(Bloomberg) -- Sun Life Financial Inc. reported first-quarter profit that missed estimates as sales in Asia weren’t high enough to counter lower earnings from group insurance amid continued weakness in its US dental business.  

Underlying income slid 2.2% to C$875 million ($640 million), or C$1.50 a share, the Toronto-based insurer and asset manager said Thursday in a statement. That fell short of the C$1.65 average estimate of analysts surveyed by Bloomberg.

Net income attributable to shareholders rose 1.5% from a year earlier to C$818 million, and the firm increased its quarterly dividend by 3 cents to 81 cents a share, according to the statement. 

The company’s shares dropped as much as 6% in Toronto trading Friday, their biggest intraday decline since March 2020. Its stock fell 5.9% to C$69.10 at 1:37 p.m.

Read More: Sun Life Drops Most in Four Years on Profit Miss: Street Wrap

“We were impacted by some negative items hitting us this quarter that were largely normal volatility, and some were unique to the quarter, but they all went in the same direction,” Chief Executive Officer Kevin Strain said in an interview Friday. 

Sun Life continued to face headwinds in the US stemming from Medicaid policy changes following the end of the Covid-19 public health emergency, which adversely affected the firm’s US dental business. That weighed on the group insurance division, which posted an 8% drop in underlying net income. 

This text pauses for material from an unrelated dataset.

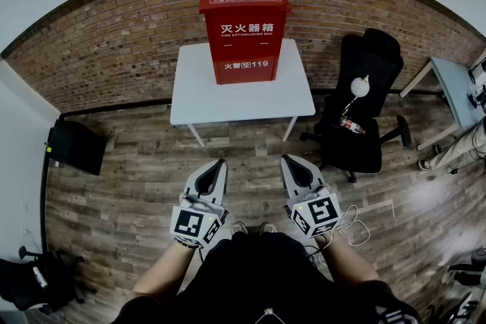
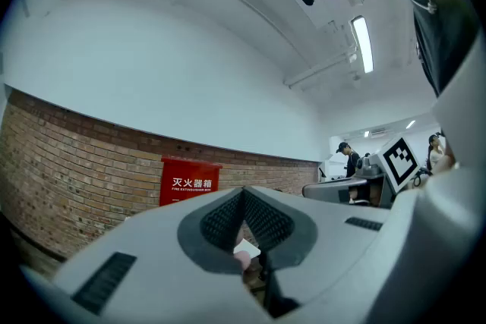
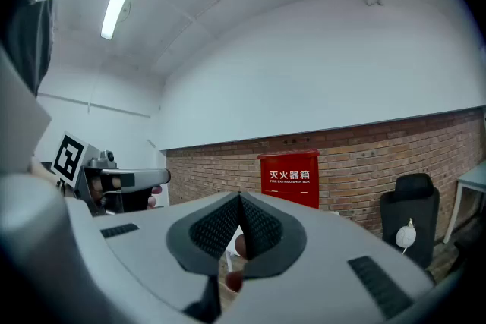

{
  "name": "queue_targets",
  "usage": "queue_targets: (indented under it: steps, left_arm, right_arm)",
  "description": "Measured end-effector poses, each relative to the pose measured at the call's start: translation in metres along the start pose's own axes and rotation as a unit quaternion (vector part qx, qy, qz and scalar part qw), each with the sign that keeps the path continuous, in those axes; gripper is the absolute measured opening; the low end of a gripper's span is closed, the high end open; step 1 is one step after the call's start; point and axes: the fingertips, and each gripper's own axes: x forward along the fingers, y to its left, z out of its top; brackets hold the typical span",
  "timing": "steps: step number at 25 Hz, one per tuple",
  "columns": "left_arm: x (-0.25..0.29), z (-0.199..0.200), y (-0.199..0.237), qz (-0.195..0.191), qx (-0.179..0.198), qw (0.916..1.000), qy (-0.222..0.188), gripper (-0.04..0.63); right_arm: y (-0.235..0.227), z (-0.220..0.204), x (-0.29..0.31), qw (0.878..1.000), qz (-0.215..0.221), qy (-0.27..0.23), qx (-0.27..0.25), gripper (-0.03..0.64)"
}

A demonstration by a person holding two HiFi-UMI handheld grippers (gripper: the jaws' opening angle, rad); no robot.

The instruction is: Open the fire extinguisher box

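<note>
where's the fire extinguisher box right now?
Head view, top centre: the red fire extinguisher box stands upright at the back of the white table, against the brick wall, with the black office chair to its right.

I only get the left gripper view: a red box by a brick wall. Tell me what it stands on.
Observer: The fire extinguisher box stands on a white table, toward its back edge.
Operator: Report the right gripper's jaws.
Observer: The right gripper has its jaws together and holds nothing.
Operator: Name whatever stands beside the table.
Observer: A black office chair stands at the table's right in the head view.
</note>
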Motion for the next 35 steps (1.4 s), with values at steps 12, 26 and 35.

The company expects the US dental business to return to stronger performance by 2025, Strain said. 

In the meantime, he said, “broad-based growth” in Asia remains a bright spot for the firm. Underlying net income in that business was up 26% at C$177 million. 

“We’ve been really building our reputation in that market,” Strain said. “We’ve got a solid product lineup and our brand is seen as quite strong.”

Still, Sun Life’s wealth-management business reported a profit decline on higher expenses, and the company posted lower year-over-year earnings from its individual-insurance unit following the sale of Sun Life UK, a deal that was completed in April 2023.  

The quarter was “mixed,” Bank of Montreal analyst Tom MacKinnon said in a note to clients, adding that the performance was “attributable to a list of items generally largely unique to the quarter and not necessarily indicative of any trend.”